Friday, November 28, 2014

On the gift of speaking in tongues.

Middleton in his A free inquiry into the miraculous powers makes it clear that the gift of tongues, while most famous from the apostles' Pentecostal action, ceased almost immediately, as gifts became suspect for the establishing church, and then were en bloc rejected by the Protestant Reformation.

Middleton is willing to make this the decisive gift, the one that people need to show or shut up about.

Middleton then goes on (p.123) and sees the loss of moral superiority and spiritual quality when the Church becomes part of the Roman Empire, but that's of course the Protestant strategy of dating the split, when the true light was lost, providing the target to which the Reformation can aim back.

The problem with the "popish legends", as Middleton called St Augustin's narration of miracles (p.140), was that they were on the verge of crossing over into reliques on the one hand (Middleton mentions St Steven) and had all the odium of this quintessential anti-Protestant issue as well.

Of course, the sources, e.g.

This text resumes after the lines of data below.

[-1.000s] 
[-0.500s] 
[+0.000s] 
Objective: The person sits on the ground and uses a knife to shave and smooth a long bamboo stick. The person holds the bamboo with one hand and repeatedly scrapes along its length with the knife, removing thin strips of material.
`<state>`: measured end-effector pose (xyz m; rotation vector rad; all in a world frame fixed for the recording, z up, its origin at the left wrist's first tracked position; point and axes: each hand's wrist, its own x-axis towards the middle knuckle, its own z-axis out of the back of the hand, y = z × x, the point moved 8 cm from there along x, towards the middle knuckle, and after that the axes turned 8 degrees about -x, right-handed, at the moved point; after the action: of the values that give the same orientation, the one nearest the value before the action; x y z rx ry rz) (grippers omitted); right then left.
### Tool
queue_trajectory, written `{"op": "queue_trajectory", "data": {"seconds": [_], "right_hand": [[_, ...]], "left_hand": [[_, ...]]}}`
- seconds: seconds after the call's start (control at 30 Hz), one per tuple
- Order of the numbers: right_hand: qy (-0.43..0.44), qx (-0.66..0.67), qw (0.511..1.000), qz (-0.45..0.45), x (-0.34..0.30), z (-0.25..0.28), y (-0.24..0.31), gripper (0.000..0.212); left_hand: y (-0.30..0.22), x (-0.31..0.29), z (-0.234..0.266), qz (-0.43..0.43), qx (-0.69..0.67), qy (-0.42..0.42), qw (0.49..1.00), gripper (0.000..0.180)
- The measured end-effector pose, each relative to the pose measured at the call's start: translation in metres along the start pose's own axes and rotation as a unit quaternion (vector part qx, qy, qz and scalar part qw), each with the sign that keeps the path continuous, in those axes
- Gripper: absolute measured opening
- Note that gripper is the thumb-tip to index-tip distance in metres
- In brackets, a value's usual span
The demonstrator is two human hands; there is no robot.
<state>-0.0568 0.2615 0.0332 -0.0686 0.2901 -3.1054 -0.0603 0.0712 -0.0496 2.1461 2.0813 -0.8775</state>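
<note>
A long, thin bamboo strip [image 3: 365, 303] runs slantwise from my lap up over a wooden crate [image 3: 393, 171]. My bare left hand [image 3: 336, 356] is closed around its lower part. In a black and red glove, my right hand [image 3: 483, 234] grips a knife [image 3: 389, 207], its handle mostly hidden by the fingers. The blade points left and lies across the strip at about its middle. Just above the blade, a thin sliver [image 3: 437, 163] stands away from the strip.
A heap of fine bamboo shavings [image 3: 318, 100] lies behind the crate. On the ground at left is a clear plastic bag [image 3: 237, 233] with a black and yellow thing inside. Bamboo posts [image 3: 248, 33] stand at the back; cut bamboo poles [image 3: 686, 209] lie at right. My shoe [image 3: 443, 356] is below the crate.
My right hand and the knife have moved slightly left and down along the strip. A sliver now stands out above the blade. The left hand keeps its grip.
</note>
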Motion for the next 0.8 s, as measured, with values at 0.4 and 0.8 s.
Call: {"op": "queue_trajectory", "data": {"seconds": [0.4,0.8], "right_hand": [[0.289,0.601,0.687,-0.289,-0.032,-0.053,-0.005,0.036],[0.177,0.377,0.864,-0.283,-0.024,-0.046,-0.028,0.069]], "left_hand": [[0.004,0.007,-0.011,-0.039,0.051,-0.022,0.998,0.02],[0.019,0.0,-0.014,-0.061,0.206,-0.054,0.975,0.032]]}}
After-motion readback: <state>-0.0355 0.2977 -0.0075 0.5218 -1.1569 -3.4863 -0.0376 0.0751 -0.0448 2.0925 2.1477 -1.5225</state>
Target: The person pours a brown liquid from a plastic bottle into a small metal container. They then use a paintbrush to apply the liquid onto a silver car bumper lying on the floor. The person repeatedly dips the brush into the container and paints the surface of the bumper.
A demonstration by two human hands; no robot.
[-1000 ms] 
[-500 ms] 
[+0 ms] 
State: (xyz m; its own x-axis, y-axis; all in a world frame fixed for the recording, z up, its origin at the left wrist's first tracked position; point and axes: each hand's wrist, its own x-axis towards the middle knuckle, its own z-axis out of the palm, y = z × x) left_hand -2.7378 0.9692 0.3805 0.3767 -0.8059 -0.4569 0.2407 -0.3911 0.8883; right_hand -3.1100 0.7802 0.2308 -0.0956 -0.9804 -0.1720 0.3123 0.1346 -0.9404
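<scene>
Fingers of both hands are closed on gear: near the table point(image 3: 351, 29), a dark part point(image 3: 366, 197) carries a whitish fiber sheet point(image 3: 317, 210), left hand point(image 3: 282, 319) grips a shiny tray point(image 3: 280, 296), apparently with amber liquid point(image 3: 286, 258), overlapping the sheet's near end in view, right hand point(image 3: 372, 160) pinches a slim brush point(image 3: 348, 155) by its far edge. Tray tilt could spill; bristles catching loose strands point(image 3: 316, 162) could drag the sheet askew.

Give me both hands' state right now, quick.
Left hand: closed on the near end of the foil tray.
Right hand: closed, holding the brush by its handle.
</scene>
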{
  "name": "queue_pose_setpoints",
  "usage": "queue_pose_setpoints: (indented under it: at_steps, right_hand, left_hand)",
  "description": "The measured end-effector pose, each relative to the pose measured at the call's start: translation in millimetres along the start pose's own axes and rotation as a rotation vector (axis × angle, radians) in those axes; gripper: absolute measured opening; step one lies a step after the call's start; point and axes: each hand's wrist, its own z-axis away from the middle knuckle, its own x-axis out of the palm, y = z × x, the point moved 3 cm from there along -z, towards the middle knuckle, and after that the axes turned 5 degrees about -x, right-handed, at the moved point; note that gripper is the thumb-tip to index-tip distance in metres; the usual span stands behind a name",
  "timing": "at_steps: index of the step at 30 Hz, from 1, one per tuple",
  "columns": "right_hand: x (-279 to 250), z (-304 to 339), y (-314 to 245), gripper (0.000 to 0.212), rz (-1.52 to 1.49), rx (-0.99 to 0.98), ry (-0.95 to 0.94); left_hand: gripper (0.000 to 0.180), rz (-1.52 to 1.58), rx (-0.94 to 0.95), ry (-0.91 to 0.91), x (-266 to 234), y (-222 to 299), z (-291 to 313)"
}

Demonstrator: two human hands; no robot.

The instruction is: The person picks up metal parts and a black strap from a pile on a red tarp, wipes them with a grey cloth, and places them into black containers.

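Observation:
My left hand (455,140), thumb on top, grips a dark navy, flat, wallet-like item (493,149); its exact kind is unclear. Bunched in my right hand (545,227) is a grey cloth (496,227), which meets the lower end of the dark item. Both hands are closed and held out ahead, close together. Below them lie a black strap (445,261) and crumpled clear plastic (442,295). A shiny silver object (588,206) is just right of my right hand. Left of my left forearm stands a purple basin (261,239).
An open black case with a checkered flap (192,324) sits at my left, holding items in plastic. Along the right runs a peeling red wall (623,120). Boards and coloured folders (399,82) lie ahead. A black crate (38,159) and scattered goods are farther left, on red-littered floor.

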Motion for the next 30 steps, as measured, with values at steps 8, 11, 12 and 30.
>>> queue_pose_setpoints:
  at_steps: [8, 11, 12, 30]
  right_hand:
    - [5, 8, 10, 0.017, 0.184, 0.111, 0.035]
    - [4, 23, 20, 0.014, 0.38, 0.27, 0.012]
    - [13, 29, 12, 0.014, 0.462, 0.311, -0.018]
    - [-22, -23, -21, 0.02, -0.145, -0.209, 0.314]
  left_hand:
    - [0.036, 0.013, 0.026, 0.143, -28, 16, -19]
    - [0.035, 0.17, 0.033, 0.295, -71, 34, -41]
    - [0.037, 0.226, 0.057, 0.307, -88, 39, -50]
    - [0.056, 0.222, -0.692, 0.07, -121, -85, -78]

Chrysostomos, were just as disappointed in some sense that the miracles had ceased, and were blaming lack of faith as the reasons---thence the claim about St Paul's handkerchief (p.131).

In general the Protestant criticism was, specifically mentioning Cardinal Robert Bellarmine (who was notorious to English Protestants due to his involvement in the Oath of Allegiance debate of James I), that once Christianity had become state religion, the Church would no longer pray for but curse the princes that were in her way (p.157).

Thus, Middleton can write (p.162), in good Protestant stance (though he is paraphrasing the Church fathers' position at that point):
The History of Gospel, I hope may be true, though the History of the Church be fabulous.
The miracles are unhelpful because they take away from the the calm of the Christianity.
[The, RCK] ... sole tendency [of miracles, RCK] is to recommend, as a perfect pattern of the Christian life, the most extravagant enthusiasm and contemptible superstition, that any age or history perhaps has ever produced. (p.173)
The story of the tongues cut out by the Arian princes from the confessors who can then still speak is scientifically relativized by the description of two cases where people, who were born without tongue or lost it due to small-pox induced ulcers, were yet able to speak (p.184f).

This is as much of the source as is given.